Sir, – I was really pleased to read Bp Stephen Cottrell’s informed and measured review in Issue 7706 of the Church Times concerning the recent Milbank and Davison book “For the Parish” entitled “The baby and the parochial bathwater”.
Whilst I also endorse the view that the Mission Shaped Report was not a full theological exploration, it should be remembered that it was never intended to be a full ecclesiological exposition – it is a church report!
I was also pleased to see that Bp Stephen mentioned New Monasticism as an example of good practice arising out of the Fresh Expressions initiative, which seeks to be ‘ancient future’ in vision. New Monasticism as Fresh Expressions of Church, (the subject of a new multi-authored book to be published shortly by Canterbury Press) has a comprehensive theological self-understanding and connection with the ongoing tradition and calling of monastic and apostolic mission.
Many of us involved in Fresh Expressions of Church were dismayed by the position of “For the Parish” which seemed to compare the most romanticised and perfect expression of the Parish Church with the worst ‘dumbed down’ forms of Fresh Expressions. As Bp Stephen states, this impoverishes the argument of “For the Parish”.
As well as the examples the Bishop of Chelmsford gives for what is not said in the book – I would take this argument further. Where is the missiological engagement? I read much on ecclesiology and the importance of the Church but little on missiology and the importance of the Kingdom? Too much focus on the Church and too little exploration of the Kingdom creates the danger of idolatry – ‘Seek you first the Kingdom of God’, (Matt 6:33). Where is the theological engagement with Models of Church and the work of Avery Dulles or contextual theology and the work of S B Bevans and Niebuhr and other theological disciplines? There is a conspicuous absence of a wider theological engagement.
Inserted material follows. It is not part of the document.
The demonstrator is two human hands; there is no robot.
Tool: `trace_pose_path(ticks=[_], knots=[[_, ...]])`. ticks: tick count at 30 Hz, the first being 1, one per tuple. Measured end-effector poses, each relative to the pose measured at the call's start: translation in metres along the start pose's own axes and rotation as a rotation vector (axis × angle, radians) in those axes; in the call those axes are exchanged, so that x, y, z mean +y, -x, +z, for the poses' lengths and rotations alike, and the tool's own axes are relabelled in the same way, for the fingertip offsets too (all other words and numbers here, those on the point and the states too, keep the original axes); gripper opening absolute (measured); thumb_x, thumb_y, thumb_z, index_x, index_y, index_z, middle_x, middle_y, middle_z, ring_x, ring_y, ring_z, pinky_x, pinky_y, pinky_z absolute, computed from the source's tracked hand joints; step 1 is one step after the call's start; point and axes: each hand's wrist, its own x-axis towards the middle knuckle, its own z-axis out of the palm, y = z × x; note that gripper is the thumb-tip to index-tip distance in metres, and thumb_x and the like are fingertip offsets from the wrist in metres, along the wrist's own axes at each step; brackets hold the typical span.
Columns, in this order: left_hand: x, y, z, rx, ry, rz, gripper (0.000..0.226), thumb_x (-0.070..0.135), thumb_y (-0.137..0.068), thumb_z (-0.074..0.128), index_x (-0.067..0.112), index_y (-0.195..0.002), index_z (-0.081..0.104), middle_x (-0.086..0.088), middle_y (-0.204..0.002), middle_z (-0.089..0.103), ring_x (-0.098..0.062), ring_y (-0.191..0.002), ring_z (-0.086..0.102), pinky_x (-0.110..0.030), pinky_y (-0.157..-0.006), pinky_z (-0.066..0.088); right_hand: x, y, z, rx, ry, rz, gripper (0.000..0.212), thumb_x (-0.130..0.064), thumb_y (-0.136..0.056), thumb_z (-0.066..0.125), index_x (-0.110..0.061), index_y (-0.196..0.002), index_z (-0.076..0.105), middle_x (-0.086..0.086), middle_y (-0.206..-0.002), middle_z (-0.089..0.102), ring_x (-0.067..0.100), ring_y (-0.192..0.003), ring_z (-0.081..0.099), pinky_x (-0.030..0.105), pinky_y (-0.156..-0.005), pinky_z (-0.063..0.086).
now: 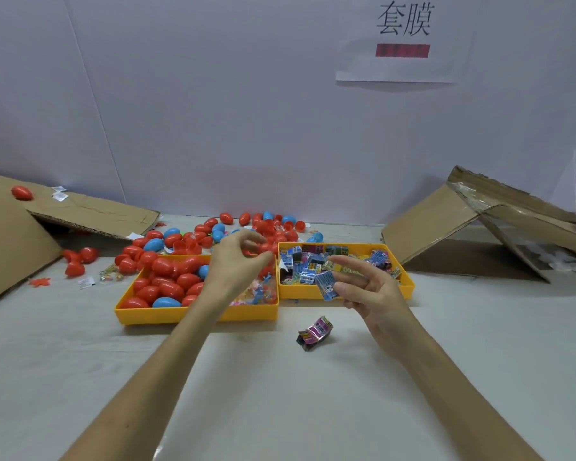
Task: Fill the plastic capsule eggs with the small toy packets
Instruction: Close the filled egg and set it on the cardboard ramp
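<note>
Right hand (363, 287) pinched a blue toy packet (328, 286) by its edge between thumb and forefinger, with the other fingers spread fairly straight. It was held above the near rim of the right yellow tray (409, 287), which held the rest of the packets (308, 264). Left hand (236, 261) hovered over the left yellow tray (193, 314), fingers curled and tips close together at the tray's far edge. Could not tell whether it gripped an egg there because of blur and red on red. Likely risks: the pinch was light and on one edge, so the packet could slip out and drop. The red capsule eggs (167, 287) were smooth and rounded, so a loose fingertip grip could let one pop free into the loose egg pile (246, 227) behind the trays. A closed egg probably needs both hands to split, and the right hand was already occupied. The packet looked boxy, so the halves might not snap shut over it. Positions: the blue packet sat at the right fingertips, left of the palm. The eggs lay under and just beyond the left fingertips. The two hands were apart, not touching. A purple packet (313, 332) lay on the tabletop (280, 394) near the right hand, untouched.
</note>
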Motion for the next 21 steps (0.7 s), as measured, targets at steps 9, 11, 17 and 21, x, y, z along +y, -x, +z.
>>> trace_pose_path(ticks=[9,11,17,21], knots=[[0.02,0.056,0.03,-0.312,1.057,-0.14,0.04,0.016,-0.086,0.069,0.012,-0.125,0.067,-0.013,-0.119,0.073,-0.027,-0.11,0.071,-0.03,-0.087,0.058,-0.006,-0.001,-0.005,0.063,-0.123,-0.059,0.05,0.001,-0.066,0.078,-0.024,-0.11,0.077,-0.001,-0.093,0.075,0.007,-0.085,0.069,0.018,-0.064,0.053],[0.019,0.06,0.033,-0.286,1.027,-0.152,0.037,0.025,-0.085,0.07,0.015,-0.121,0.069,-0.009,-0.117,0.074,-0.026,-0.106,0.072,-0.029,-0.084,0.059,-0.008,-0.001,-0.006,0.068,-0.127,-0.072,0.05,-0.004,-0.068,0.074,-0.022,-0.114,0.074,0.001,-0.096,0.076,0.008,-0.085,0.07,0.018,-0.062,0.053],[0.021,0.068,0.031,-0.278,0.934,-0.141,0.031,0.031,-0.083,0.072,0.021,-0.112,0.073,-0.006,-0.113,0.075,-0.026,-0.102,0.073,-0.027,-0.082,0.058,-0.011,0.001,-0.005,0.029,-0.066,-0.106,0.044,-0.007,-0.072,0.072,-0.026,-0.111,0.077,0.005,-0.102,0.076,0.011,-0.094,0.069,0.019,-0.063,0.053],[0.023,0.072,0.031,-0.278,0.92,-0.128,0.029,0.025,-0.078,0.077,0.026,-0.108,0.076,-0.006,-0.112,0.075,-0.027,-0.102,0.073,-0.027,-0.082,0.058,-0.01,0.002,-0.001,0.013,-0.034,-0.106,0.043,-0.007,-0.073,0.072,-0.029,-0.109,0.078,0.002,-0.101,0.076,0.01,-0.096,0.068,0.019,-0.065,0.052]])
It is a great arrogance to believe that the discipline of Ecclesiology is the only real form of theological discourse, and it is disappointing that a more systematic approach has not been taken holding ecclesiology and missiology in tension.
There is a deep paradox in this book that talks up dialogue and mediation as a model but then continues to set up a dualism – parish good, fresh expressions bad, typical of a polemic that is not particularly helpful for a comprehensive theological reflection. The truth is we need a more ‘both-and’ position, both traditional and experimental, conservative and progressive.
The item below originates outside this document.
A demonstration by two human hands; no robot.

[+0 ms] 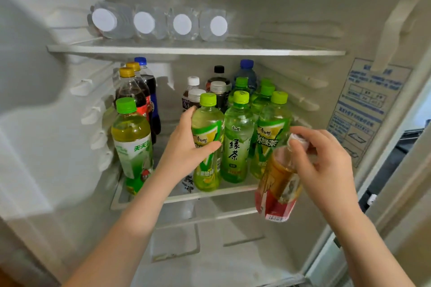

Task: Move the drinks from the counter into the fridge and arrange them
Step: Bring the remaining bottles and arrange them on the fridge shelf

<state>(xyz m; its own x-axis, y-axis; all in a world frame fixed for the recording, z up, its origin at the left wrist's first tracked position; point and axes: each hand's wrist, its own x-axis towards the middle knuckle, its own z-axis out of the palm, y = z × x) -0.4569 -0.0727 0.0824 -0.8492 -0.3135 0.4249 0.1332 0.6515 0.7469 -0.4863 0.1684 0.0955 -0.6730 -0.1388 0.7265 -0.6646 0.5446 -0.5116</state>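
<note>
My left hand (pixel 186 144) grips a green tea bottle with a lime cap (pixel 206 144) that stands at the front of the fridge's middle glass shelf (pixel 210 192). My right hand (pixel 321 158) holds a red-labelled amber tea bottle (pixel 277 184) by its top, tilted, in front of the shelf's right end and below its edge. Several more green tea bottles (pixel 238 142) stand right of the gripped one. A larger green-capped juice bottle (pixel 131 144) stands at the shelf's left front.
Dark cola bottles (pixel 135 93) line the shelf's left side; small dark bottles (pixel 218 91) and a blue-capped water bottle (pixel 246 74) stand at the back. Clear water bottles (pixel 161 23) lie on the upper shelf (pixel 186 50). The fridge wall with a sticker (pixel 363 109) is at right.
</note>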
The danger of this book is that it seems to propose a return to a specifically Christendom theological mindset, where salvation and authentic mission can only be found within parish forms of Church, with a translation model of contextual theology which arrogantly downplays the contextualisation of the gospel and the church. No one expression of church can fully be a vessel of the gospel, hence why there has been a diversity of form of church in the Church of England for sometime – parish alongside monastic and friar orders, chaplaincies and missions. This is not new. The Missio Dei is at its heart the mission of God in God’s Kingdom. It is not about maintaining ‘unity in conformity’ as a particularly institutional expression of church. This is the weakness of the model of ‘Church as political society’ or Christendom which the authors suggest we should return to in our post-liberal times.
We remember that mission and evangelism in this country in the Romano-Celtic, Saxon and Norman times was not completed largely by Priests and Deacons, but rather by evangelistic Monks, Nuns, Friars and Bishops. In more recent times, in the Oxford Movement we see a Church renewed through the resurgence of the religious life in response to cultural change and the calling of the Holy Spirit. May be fresh expressions and New Monasticism are such a resurgence of non-parish forms of the Church led by the Holy Spirit in response to our increasingly post-secular context.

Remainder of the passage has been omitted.